*Aim of the exercise*. While reading through the material below, copy each line that holds the word "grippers".

----- Material provided

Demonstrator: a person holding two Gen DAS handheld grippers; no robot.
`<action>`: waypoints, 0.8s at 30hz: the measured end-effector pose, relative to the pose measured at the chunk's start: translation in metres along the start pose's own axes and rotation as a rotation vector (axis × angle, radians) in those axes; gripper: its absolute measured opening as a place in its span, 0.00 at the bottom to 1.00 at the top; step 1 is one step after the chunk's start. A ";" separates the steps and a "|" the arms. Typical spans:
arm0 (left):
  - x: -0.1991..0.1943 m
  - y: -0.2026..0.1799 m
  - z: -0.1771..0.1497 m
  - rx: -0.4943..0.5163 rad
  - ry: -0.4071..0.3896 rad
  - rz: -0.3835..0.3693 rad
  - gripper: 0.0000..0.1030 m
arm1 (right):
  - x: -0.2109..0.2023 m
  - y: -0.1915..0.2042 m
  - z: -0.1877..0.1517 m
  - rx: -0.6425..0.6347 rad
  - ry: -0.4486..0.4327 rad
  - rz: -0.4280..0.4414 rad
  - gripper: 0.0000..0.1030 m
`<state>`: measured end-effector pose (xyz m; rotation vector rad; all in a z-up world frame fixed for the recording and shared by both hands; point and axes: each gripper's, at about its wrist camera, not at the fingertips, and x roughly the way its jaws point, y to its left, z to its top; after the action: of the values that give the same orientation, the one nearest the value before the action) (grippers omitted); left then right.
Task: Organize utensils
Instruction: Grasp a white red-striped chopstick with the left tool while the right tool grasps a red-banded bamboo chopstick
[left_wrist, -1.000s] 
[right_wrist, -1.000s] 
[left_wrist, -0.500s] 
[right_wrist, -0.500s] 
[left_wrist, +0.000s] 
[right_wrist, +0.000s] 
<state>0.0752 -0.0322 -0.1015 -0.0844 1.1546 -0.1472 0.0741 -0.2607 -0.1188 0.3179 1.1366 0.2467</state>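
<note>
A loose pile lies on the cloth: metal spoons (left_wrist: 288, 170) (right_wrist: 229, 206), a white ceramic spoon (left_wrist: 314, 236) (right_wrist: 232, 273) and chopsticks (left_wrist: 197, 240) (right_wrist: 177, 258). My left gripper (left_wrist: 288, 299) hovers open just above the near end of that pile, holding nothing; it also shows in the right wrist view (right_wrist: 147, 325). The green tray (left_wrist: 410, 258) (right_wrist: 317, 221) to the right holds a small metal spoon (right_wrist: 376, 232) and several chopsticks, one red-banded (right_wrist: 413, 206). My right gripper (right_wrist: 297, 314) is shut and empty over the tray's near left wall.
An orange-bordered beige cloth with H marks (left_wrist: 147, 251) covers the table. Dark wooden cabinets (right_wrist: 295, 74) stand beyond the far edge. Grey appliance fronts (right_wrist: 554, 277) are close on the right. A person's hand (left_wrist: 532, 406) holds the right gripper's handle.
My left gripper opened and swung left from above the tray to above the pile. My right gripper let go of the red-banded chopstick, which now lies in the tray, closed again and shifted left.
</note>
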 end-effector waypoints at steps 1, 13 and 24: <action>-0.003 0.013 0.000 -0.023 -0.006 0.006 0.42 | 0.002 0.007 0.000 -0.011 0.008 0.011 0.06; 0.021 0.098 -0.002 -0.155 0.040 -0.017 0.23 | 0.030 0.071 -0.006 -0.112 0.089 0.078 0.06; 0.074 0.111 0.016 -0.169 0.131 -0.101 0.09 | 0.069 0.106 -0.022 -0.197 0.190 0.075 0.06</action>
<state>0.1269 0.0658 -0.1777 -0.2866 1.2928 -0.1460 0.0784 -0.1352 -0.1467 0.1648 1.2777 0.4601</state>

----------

*Reply*.
Demonstrator: a person holding two Gen DAS handheld grippers; no robot.
`<state>`: measured end-effector pose (xyz m; rotation vector rad; all in a z-up world frame fixed for the recording and shared by both hands; point and axes: each gripper's, at about its wrist camera, not at the fingertips, and x roughly the way its jaws point, y to its left, z to its top; after the action: of the values that give the same orientation, the one nearest the value before the action) (grippers omitted); left then right.

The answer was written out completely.